The median age in the city was 46.1 years. 22.4% of residents were under the age of 18; 5.9% were between the ages of 18 and 24; 18.9% were from 25 to 44; 29.2% were from 45 to 64; and 23.6% were 65 years of age or older. The gender makeup of the city was 47.4% male and 52.6% female.

===2000 census===
As of the 2000 census, there were 426 people, 187 households, and 115 families residing in the city.
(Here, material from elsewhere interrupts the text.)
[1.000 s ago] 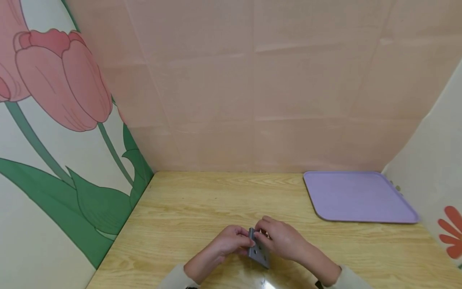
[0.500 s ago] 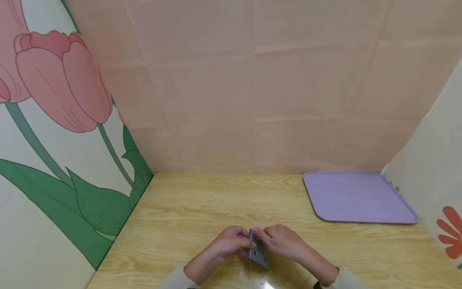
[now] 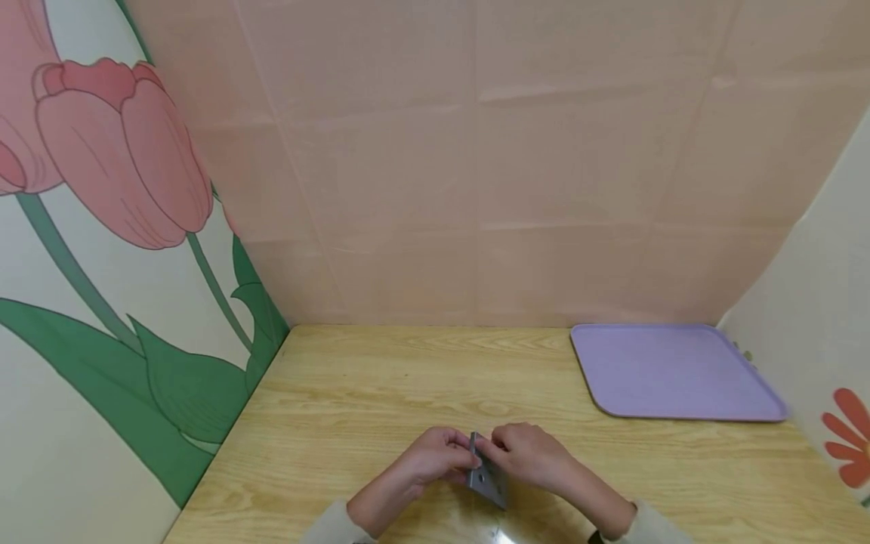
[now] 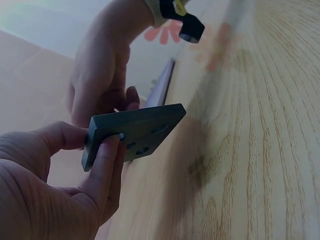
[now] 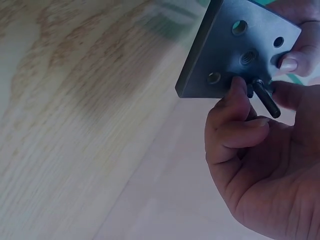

The population density was 1,122.2 /mi2. There were 235 housing units at an average density of 619.1 /mi2. The racial makeup of the city was 97.18% White, 1.41% Native American, 0.23% Asian, and 1.17% from two or more races. Hispanic or Latino of any race were 0.94% of the population

There were 187 households, out of which 27.3% had children under the age of 18 living with them, 51.9% were married couples living together, 7.0% had a female householder with no husband present, and 38.0% were non-families. 36.4% of all households were made up of individuals, and 15.0% had someone living alone who was 65 years of age or older. The average household size was 2.25 and the average family size was 2.92

In the city, the population was spread out, with 25.6% under the age of 18, 4.2% from 18 to 24, 22.3% from 25 to 44, 25.1% from 45 to 64, and 22.8% who were 65 years of age or older. The median age was 43 years. For every 100 females, there were 100.0 males. For every 100 females age 18 and over, there were 98.1 males

The median income for a household in the city was $29,792, and the median income for a family was $45,000. Males had a median income of $30,625 versus $16,563 for females. The per capita income for the city was $17,744. About 3.8% of families and 12.0% of the population were below the poverty line, including 7.7% of those under age 18 and 7.7% of those age 65 or over
==Notable people==
- Darol Froman, physicist
- George Frederick McKay, classical music composer, was born in Harrington in 1899.